▶ _YOUR ASSIGNMENT_
Repeat everything in the data exactly except images.

────────────────────

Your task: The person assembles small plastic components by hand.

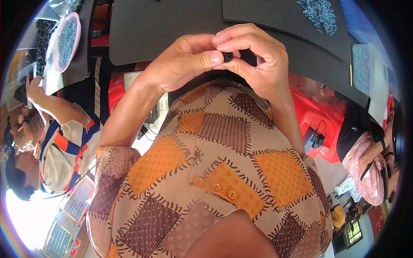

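A clear plastic bag [363, 69] of small grey parts lies at the desk's right edge. Crumpled clear bags [64, 6] sit at the upper left, above a pink bowl [66, 41].

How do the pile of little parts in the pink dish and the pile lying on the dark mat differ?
The pink dish pile sits contained within a rim at far left; the loose pile lies spread straight on the dark mat at upper right. Both look like small grey-blue parts. The left hand and right hand pinch one small black part.
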`<state>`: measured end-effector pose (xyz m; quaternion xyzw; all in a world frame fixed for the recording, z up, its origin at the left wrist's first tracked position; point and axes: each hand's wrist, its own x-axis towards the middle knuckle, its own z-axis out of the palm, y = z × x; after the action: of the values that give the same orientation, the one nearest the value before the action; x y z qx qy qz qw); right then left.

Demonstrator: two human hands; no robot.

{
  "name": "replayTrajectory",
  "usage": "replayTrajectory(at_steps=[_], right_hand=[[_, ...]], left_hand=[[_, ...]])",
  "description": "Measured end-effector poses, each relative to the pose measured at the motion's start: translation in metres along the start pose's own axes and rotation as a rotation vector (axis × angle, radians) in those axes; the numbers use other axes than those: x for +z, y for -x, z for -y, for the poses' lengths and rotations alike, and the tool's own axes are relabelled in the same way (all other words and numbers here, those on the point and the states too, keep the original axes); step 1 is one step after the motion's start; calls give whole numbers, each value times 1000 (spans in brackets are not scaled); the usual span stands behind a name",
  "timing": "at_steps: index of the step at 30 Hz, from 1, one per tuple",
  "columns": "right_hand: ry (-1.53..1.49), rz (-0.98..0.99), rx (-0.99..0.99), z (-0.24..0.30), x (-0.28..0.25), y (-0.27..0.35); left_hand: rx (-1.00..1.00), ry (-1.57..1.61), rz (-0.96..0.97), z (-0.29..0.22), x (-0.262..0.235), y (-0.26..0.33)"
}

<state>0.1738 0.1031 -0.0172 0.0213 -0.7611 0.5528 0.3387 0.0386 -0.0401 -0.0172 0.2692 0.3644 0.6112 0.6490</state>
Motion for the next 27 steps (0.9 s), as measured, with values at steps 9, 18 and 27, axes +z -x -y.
replayTrajectory(at_steps=[9, 18, 27], right_hand=[[-59, -46, 84, 1, 0, 0], [120, -40, 50, 3, 0, -3], [108, 53, 12, 4, -2, -7]], left_hand=[[-21, -57, -17, -7, 0, -2], [70, -135, -214, 3, 11, -1], [45, -408, -165, -12, 2, 2]])
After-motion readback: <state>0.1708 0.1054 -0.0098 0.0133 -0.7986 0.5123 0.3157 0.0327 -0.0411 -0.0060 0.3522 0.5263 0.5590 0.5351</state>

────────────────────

▶ _RESULT FOR THIS EXERCISE_
Your task: The person assembles small plastic components by hand.


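A clear plastic bag [363, 69] of small grey parts lies at the desk's right edge. Crumpled clear bags [64, 6] sit at the upper left, above a pink bowl [66, 41].

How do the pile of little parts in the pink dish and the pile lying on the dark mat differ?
The pink dish pile sits contained within a rim at far left; the loose pile lies spread straight on the dark mat at upper right. Both look like small grey-blue parts. The left hand and right hand pinch one small black part.
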`<state>`: measured end-effector pose (xyz m; quaternion xyzw; all in a world frame fixed for the recording, z up, its origin at the left wrist's first tracked position; point and axes: each hand's wrist, its own x-axis towards the middle knuckle, its own z-axis out of the palm, y = z × x; after the action: of the values that give the same orientation, the one nearest the value before the action; x y z qx qy qz qw); right then left.

Demonstrator: two human hands; no robot.

{
  "name": "replayTrajectory",
  "usage": "replayTrajectory(at_steps=[_], right_hand=[[_, ...]], left_hand=[[_, ...]])",
  "description": "Measured end-effector poses, each relative to the pose measured at the motion's start: translation in metres along the start pose's own axes and rotation as a rotation vector (axis × angle, radians) in those axes; the numbers use other axes than those: x for +z, y for -x, z for -y, for the poses' lengths and rotations alike, and the tool's own axes are relabelled in the same way (all other words and numbers here, those on the point and the states too, keep the original axes); step 1 is one step after the motion's start; calls give whole numbers, each value times 1000 (spans in brackets are not scaled); the usual span stands behind a name",
  "timing": "at_steps: index of the step at 30 Hz, from 1, one per tuple",
  "columns": "right_hand: ry (-1.53..1.49), rz (-0.98..0.99), rx (-0.99..0.99), z (-0.24..0.30), x (-0.28..0.25), y (-0.27..0.35); left_hand: rx (-1.00..1.00), ry (-1.57..1.61), rz (-0.96..0.97), z (-0.29..0.22), x (-0.262..0.235), y (-0.26..0.33)"
}

<state>0.1738 0.1031 -0.0172 0.0213 -0.7611 0.5528 0.3387 0.0386 -0.0401 -0.0172 0.2692 0.3644 0.6112 0.6490</state>
Motion for the next 27 steps (0.9 s), as measured, with values at steps 9, 18 and 27, axes +z -x -y.
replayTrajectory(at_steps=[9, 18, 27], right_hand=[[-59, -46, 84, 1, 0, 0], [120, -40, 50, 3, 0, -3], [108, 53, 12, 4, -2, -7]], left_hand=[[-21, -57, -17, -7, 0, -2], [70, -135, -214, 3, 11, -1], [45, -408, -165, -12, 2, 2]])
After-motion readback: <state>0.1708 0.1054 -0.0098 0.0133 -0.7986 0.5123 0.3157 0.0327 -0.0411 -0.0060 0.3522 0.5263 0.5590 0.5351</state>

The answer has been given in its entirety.